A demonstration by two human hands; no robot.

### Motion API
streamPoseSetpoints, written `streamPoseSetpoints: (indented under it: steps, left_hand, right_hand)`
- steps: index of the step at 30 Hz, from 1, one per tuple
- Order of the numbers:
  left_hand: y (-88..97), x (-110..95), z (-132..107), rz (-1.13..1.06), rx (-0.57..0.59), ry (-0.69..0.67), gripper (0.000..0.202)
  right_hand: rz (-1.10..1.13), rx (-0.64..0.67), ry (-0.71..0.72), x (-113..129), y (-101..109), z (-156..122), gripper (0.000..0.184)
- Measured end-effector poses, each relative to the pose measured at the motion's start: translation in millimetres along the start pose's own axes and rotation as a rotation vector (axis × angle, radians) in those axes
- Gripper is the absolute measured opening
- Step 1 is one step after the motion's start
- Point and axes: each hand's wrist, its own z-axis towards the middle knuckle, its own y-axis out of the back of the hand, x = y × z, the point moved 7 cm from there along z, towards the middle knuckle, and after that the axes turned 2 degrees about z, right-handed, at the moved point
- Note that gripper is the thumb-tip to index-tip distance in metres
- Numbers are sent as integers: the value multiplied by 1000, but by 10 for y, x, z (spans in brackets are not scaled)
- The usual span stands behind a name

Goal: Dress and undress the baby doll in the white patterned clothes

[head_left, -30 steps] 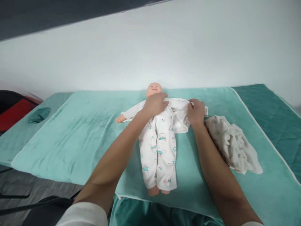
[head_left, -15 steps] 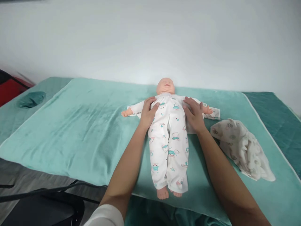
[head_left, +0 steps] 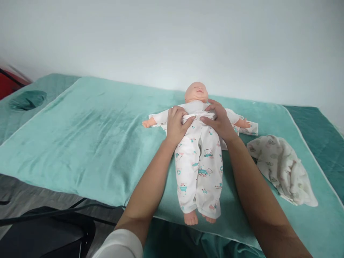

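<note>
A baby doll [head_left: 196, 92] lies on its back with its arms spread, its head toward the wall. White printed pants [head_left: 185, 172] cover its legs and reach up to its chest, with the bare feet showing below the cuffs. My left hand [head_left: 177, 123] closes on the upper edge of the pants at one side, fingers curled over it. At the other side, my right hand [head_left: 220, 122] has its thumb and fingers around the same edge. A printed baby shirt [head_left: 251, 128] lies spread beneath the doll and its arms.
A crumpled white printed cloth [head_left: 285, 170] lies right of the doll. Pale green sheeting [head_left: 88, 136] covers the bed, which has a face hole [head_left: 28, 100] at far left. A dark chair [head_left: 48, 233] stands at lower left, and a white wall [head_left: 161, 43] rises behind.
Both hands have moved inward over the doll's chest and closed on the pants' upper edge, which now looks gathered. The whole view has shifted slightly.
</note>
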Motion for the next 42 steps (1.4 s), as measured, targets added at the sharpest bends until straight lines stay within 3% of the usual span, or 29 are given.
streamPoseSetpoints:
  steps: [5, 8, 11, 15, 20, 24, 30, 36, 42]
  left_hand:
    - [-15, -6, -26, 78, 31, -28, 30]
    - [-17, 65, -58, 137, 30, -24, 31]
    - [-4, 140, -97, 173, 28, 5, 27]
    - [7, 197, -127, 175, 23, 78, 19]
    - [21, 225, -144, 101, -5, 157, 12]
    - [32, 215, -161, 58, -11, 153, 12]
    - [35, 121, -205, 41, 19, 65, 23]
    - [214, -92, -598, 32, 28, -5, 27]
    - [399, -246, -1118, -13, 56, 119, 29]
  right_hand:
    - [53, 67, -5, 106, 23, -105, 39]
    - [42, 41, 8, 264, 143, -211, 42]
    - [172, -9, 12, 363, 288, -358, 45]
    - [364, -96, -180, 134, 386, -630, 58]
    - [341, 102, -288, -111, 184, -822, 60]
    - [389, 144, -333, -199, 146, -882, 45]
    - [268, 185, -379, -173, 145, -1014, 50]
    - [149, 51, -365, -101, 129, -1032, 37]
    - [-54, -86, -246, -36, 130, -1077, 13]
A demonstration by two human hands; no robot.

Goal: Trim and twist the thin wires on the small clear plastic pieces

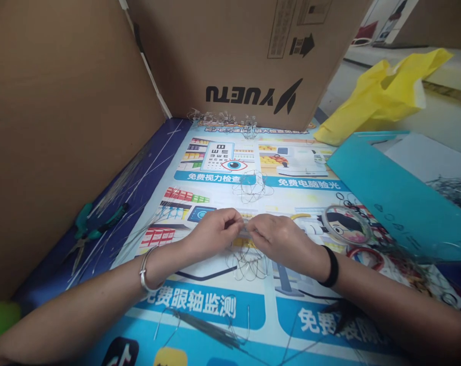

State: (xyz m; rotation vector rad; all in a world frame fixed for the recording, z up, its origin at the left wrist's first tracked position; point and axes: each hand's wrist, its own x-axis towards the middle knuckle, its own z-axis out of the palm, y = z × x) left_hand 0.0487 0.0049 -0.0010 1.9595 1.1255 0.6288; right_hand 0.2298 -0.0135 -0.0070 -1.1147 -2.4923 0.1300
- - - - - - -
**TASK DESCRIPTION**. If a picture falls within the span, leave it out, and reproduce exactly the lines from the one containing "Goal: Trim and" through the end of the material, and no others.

**RESPONSE TO THIS EXERCISE**.
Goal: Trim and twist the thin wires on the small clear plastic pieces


State: (xyz m; rotation vector rad; all in a world frame fixed for the recording, z up, its origin at the left wrist's first tracked position; point and axes: each hand's wrist, its own x-axis towards the middle knuckle, its own z-axis out of the palm, y = z × x) left_hand 0.0487 0.0049 -0.0010 1.9595 1.1255 0.6288; right_hand 0.2298 -0.0135 -0.0070 -1.1147 -2.4923 0.1300

This exercise requires no additional answer.